Everything from the line containing "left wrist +" to the end of the listing is to be set down exactly, both ends included, and nothing before it.

# # # #

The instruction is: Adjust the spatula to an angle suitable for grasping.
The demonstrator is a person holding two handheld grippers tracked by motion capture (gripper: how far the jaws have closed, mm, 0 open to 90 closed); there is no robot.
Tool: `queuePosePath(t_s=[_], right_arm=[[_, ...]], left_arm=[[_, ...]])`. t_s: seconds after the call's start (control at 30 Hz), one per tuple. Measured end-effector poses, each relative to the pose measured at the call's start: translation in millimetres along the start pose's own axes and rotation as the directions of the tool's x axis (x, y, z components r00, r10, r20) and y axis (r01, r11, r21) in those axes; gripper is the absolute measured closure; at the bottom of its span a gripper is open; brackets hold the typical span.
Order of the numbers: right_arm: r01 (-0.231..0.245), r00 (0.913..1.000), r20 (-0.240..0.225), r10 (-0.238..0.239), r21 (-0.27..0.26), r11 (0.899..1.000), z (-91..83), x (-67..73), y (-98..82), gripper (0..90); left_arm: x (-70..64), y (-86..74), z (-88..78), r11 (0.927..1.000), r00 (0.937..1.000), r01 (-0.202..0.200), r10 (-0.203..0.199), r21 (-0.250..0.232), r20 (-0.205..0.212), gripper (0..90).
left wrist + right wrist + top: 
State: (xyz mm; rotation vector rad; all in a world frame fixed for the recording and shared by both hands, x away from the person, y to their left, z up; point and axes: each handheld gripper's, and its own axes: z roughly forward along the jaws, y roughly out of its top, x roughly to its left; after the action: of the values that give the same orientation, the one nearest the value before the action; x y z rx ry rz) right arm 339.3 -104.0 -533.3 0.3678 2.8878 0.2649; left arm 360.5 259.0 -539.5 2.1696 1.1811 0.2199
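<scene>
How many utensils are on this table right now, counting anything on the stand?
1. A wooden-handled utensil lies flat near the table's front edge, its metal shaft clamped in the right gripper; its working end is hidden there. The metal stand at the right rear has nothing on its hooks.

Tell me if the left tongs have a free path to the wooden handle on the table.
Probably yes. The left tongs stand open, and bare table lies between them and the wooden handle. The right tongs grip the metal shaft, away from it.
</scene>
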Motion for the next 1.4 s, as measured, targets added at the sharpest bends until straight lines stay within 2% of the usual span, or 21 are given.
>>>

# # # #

• RESULT FOR THIS EXERCISE:
left wrist + right wrist + top: 
State: (xyz mm; rotation vector rad; all in a world frame fixed for the recording and shared by both hands, x away from the person, y to their left, z up; point and axes: each handheld gripper's, and its own axes: z roughly forward along the jaws, y roughly out of its top, x roughly to its left; after the action: of the values that give the same orientation, the one nearest the value before the action; x y z rx ry rz) right arm 339.3 -104.0 -533.3 0.3678 2.8878 0.2649; left arm 360.5 259.0 -539.5 2.1696 1.1811 0.2199
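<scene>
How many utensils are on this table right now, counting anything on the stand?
1. A wooden-handled utensil lies flat near the table's front edge, its metal shaft clamped in the right gripper; its working end is hidden there. The metal stand at the right rear has nothing on its hooks.

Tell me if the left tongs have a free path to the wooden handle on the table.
Probably yes. The left tongs stand open, and bare table lies between them and the wooden handle. The right tongs grip the metal shaft, away from it.
</scene>
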Motion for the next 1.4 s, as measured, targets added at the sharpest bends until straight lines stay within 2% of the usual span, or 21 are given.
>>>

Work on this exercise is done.